For
more than 25 years, our family has skied all over North America - both
U.S. and Canada, but we'd never "Skied Europe", a life-time dream of my
husband. Our youngest daughter and her husband Nick were spending
the year at Oxford in England, so we decided this was a opportune time
to adventure forth to the Alps. Being the family travel planner,
I set out on the internet to find "everything needed to know to plan a
European Ski vacation". Alas, unlike the North American ski resorts
which have blizzards of information throughout the internet, I found very
little (in English) about European Ski Resorts other than "canned" and
typical travel hype.
I highly value "eye witness reports", travelers reviews, feedback from people who have been there and what they really liked or disliked... but very little was to be found ... except for one very exceptional website - www.Ski-Europe.com which isn't based in Europe at all, but in Houston Texas, not far from where we live! Bookmark that website because you'll find yourself going there again and again no matter where you plan to ski. Its world-wide ski resort information is some of the best on the internet. I was also lucky enough to exchange information with others, worldwide, who have been to Zermatt.
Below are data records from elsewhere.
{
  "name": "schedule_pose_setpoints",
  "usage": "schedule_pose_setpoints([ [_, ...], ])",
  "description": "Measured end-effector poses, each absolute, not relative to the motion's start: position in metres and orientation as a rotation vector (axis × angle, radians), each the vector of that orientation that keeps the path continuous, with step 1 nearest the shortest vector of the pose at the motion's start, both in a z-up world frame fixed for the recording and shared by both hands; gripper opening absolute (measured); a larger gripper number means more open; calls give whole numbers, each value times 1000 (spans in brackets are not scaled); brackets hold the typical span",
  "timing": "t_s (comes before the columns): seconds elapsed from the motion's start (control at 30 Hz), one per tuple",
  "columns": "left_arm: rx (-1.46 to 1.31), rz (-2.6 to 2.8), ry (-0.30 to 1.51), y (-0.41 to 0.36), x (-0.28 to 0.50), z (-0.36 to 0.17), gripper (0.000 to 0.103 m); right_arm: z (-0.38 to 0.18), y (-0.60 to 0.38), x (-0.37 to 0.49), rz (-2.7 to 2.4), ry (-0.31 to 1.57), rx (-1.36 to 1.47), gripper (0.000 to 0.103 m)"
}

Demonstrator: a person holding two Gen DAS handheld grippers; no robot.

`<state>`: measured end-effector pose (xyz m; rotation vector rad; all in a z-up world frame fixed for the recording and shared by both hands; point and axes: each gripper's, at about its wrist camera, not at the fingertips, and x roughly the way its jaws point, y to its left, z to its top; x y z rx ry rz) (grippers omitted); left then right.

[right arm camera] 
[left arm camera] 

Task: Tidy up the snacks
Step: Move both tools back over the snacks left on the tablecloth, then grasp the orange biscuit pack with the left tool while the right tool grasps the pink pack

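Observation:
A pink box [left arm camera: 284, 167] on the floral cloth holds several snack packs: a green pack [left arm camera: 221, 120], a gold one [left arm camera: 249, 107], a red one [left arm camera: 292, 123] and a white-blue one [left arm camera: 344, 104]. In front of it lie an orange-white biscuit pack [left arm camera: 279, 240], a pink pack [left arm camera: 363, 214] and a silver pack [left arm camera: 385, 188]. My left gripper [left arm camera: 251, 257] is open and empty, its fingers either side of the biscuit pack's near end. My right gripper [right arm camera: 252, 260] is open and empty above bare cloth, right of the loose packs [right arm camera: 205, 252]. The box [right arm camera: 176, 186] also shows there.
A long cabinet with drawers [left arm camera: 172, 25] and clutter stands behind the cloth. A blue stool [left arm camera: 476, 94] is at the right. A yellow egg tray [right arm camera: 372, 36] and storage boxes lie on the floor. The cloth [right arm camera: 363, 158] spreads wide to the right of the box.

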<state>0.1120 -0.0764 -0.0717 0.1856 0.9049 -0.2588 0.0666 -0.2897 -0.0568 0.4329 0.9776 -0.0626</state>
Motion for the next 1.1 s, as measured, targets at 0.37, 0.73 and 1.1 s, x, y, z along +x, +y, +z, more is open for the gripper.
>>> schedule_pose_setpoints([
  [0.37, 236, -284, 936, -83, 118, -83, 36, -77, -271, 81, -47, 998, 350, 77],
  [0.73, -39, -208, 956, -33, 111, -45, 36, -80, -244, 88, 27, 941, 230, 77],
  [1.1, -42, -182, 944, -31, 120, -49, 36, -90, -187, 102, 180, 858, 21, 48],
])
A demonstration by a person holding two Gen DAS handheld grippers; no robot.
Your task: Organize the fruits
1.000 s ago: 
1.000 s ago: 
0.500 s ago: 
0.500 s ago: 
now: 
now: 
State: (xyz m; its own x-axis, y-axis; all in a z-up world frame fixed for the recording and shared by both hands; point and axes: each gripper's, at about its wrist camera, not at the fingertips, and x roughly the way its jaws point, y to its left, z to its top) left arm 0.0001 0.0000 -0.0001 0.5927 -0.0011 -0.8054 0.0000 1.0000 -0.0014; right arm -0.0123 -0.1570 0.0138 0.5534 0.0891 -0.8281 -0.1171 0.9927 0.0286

Most found me by discovering my online reviews about other ski resorts (Aspen, Jackson, Whistler, and Banff). I will add a page of their suggestions and comments and want to thank them for generously sharing their experiences. Once we decided on Europe, it was time to narrow the field down to "where?" We always take our ski trip in January - not always a good month for "best snow"; February and March are better since slopes will have accumulated snowfalls and a good mountain base. So, my first priority was finding a European ski resort that usually had lots of snow in January. Cortina d'Ampezzo, Italy came off our list as being lower in altitude than some resorts and having best snow later in the ski season. For the same reason, most of the Austrian ski resorts came off our list too. I couldn't see flying 12 hours to Europe only to discover we'd arrived before the snow began to really pile up on the mountains! So that narrowed the field down to Switzerland since it has some of
the highest peaks in the Alps. I read through all the Ski-Europe.com
information about Swiss resorts and hit the second paragraph for Zermatt,
home of the famous Matterhorn:
"You must try Zermatt before you die. Few places can match its combination of excellent advanced and intermediate slopes, reliable snow, magnificent scenery, Alpine charm and mountain restaurants with superb food and stunning views." At my "golden" age of 57, the first sentence made sense, as did the rest of the quote. Plus it has three mountains to ski...and also the Matterhorn which we had always wanted to see! Our family skiers would be in slope heaven and the non-skiers would have plenty to do while being surrounded by "Old World" charm in a village setting - much like one of our favorite places to ski in Colorado - Aspen. We considered St. Moritz, but it was a larger town and sounded too "ritzy" for us, perhaps much like Vail which we aren't fond of. (Note: people either love Vail the best, or Aspen - you will NEVER meet anyone who loves them equally.) So, we narrowed the decision down to Zermatt. Now, how do we get
there? Where do we stay? Which are the best runs for our mostly
high-intermediate family? What will Katherine and I do - the two
non-skiers? I had a million questions and this is where I ran into
trouble on the internet. The good news is that with the excellent
help of our travel agent, Ulf Carlson of Olson Travel (born in Sweden,
fluent in several languages including German, been all over the world,
and an American for 30 years), we planned the perfect trip.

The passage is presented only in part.